Memori Kasasi Sedang Disusun
Saat ini, tim Jaksa Penuntut Umum tengah menyusun memori kasasi yang akan menjadi dasar argumentasi hukum dalam pemeriksaan perkara di tingkat Mahkamah Agung. Dalam dokumen tersebut, JPU akan memuat berbagai fakta persidangan yang menurut penilaian jaksa menunjukkan adanya perbuatan sebagaimana dakwaan yang sebelumnya diajukan kepada para terdakwa.
“Sehingga kita saat ini tengah menyusun memori kasasi. Di sana akan kita sampaikan semua fakta persidangan, sehingga kita yakin hakim kasasi akan memutus sesuai dengan tuntutan kita sebelumnya,” ujar Wisdom.
Meski demikian, pihak Kejati Bengkulu belum bersedia mengungkap secara rinci materi yang akan dimasukkan dalam memori kasasi karena masih menjadi bagian dari strategi hukum penuntut umum.
Putusan Bebas Empat Terdakwa
Sebelumnya, majelis hakim Pengadilan Tipikor Bengkulu yang dipimpin Ketua Majelis Hakim Agus Hamzah memutuskan membebaskan empat terdakwa dalam perkara dugaan korupsi pembebasan lahan proyek Jalan Tol Bengkulu–Taba Penanjung. Dalam amar putusan, majelis hakim menyatakan para terdakwa tidak terbukti melakukan tindak pidana korupsi sebagaimana dakwaan yang diajukan Jaksa Penuntut Umum Kejati Bengkulu.
Empat terdakwa yang memperoleh putusan bebas tersebut yakni Hazairin Masri selaku mantan Kepala Badan Pertanahan Nasional (BPN) Bengkulu Tengah, Hartanto yang merupakan advokat pendamping warga terdampak pembangunan jalan tol, Hadia Seftiana selaku Kepala Bidang Pengukuran BPN Bengkulu Tengah, serta Toto Suharto selaku pimpinan Kantor Jasa Penilai Publik.

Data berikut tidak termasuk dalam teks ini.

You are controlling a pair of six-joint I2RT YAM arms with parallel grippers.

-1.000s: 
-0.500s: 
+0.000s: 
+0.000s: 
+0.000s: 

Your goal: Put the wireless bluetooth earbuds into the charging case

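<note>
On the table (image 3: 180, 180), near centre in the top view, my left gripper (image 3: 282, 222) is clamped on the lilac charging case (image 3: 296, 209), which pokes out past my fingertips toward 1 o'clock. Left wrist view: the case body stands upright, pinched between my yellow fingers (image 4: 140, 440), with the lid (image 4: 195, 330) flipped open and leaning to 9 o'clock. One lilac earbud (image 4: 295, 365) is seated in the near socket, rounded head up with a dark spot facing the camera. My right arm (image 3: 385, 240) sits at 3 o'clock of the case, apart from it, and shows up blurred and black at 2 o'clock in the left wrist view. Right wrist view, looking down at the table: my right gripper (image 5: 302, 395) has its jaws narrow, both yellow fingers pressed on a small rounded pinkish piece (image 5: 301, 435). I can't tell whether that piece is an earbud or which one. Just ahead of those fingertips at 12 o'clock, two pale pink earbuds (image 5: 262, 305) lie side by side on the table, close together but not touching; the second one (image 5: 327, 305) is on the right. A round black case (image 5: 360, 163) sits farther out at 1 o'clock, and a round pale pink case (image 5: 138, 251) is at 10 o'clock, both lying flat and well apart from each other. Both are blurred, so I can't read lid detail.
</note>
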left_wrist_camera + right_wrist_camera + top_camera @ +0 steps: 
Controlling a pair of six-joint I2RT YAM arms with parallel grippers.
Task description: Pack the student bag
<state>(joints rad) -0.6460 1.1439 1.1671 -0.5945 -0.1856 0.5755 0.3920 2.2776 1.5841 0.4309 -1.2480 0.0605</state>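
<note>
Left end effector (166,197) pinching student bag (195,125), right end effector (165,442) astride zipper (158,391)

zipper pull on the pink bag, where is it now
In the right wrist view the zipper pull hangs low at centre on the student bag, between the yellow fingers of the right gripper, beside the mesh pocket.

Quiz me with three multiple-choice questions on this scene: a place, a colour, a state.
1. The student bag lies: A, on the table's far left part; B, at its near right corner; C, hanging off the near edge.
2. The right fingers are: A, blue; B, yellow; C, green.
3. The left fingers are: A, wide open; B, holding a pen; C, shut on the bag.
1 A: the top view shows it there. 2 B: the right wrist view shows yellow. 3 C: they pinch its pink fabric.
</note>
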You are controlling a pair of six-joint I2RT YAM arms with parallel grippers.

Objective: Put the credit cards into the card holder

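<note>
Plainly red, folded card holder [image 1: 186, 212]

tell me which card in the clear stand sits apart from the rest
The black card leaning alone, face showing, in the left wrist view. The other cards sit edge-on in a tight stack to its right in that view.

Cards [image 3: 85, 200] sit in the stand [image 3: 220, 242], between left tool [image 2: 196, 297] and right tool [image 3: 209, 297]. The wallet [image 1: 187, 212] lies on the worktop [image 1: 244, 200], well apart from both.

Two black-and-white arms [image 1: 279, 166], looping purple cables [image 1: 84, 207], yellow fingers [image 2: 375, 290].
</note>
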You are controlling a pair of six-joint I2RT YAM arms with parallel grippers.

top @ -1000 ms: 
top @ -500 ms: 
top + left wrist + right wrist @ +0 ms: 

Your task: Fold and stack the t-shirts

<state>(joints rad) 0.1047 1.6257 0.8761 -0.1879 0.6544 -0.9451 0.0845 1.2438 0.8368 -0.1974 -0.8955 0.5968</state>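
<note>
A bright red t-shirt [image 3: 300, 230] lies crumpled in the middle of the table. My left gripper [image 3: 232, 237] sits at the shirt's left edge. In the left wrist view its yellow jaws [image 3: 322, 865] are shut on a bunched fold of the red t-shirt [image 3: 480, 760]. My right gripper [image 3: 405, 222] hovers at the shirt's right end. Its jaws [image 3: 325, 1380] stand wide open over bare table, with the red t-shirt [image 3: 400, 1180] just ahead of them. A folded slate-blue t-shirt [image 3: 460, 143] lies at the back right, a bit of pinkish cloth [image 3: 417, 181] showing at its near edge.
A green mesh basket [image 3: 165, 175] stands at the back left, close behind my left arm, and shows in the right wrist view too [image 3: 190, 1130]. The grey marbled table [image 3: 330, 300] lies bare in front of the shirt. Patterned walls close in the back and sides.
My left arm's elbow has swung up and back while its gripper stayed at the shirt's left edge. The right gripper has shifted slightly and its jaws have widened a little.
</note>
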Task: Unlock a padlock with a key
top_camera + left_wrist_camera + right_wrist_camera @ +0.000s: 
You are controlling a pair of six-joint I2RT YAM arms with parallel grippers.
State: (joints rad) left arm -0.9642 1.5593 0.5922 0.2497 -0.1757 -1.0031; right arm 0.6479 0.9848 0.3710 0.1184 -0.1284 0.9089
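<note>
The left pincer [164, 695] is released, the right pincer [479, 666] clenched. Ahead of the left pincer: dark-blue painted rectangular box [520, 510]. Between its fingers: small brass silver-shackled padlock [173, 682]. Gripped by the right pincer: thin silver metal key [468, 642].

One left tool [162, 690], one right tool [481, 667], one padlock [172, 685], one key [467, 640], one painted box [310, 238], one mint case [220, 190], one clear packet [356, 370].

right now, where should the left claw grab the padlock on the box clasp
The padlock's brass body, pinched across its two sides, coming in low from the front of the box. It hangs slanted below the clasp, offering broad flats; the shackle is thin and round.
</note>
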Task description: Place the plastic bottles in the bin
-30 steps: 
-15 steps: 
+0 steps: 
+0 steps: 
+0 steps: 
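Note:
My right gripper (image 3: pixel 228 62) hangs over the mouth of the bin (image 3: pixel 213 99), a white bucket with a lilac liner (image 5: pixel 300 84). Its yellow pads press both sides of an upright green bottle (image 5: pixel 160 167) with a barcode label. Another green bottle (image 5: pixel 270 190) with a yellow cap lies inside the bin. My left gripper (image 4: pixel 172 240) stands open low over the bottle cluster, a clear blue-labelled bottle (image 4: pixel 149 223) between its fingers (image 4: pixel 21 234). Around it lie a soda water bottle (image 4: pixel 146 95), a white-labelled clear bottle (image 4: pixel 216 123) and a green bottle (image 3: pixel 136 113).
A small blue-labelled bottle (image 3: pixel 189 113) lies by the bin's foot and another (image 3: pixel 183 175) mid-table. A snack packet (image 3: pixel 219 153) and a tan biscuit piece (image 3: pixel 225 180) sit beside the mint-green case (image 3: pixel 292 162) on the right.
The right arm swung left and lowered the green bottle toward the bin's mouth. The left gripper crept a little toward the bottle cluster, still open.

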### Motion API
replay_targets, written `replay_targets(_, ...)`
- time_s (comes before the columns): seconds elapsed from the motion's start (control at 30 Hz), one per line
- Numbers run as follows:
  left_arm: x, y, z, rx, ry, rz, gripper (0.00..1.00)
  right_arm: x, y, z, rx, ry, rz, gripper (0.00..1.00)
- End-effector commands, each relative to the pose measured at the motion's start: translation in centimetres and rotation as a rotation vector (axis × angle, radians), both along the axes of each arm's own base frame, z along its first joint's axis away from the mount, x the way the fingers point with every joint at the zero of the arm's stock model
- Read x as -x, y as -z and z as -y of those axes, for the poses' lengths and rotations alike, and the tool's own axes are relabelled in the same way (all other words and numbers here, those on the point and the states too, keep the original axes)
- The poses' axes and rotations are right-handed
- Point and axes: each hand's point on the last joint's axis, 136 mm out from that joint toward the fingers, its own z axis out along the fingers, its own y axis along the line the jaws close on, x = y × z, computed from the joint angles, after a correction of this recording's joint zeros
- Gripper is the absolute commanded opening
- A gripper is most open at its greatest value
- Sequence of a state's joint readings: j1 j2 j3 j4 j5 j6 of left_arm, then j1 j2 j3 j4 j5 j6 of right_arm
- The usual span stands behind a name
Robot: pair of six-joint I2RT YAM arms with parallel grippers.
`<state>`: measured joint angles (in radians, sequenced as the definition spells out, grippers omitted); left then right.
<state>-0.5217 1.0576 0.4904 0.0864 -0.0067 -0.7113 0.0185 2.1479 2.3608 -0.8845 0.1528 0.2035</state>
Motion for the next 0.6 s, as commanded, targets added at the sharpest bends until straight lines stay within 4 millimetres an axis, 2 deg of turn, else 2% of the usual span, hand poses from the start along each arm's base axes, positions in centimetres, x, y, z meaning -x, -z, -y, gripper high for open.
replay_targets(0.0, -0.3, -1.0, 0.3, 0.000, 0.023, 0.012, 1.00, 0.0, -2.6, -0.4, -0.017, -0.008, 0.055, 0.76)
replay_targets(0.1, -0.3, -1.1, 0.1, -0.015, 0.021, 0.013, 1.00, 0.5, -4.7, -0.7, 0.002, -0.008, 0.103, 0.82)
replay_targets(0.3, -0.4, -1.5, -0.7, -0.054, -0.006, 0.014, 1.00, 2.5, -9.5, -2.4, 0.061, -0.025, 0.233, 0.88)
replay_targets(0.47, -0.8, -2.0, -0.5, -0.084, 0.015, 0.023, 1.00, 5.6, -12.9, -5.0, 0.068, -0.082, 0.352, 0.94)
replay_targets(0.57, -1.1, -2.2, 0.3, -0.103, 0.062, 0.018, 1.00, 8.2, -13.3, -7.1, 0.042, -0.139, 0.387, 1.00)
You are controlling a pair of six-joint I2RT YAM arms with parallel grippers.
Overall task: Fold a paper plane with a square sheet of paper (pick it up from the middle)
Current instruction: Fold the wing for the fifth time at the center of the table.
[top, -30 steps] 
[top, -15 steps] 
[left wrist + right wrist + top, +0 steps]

Putusan bebas tersebut kemudian mendorong Kejati Bengkulu menggunakan hak hukumnya untuk mengajukan kasasi. Dengan telah didaftarkannya permohonan kasasi, perkara dugaan korupsi pembebasan lahan Tol Bengkulu–Taba Penanjung kini akan berlanjut ke tingkat Mahkamah Agung untuk memperoleh putusan berkekuatan hukum tetap.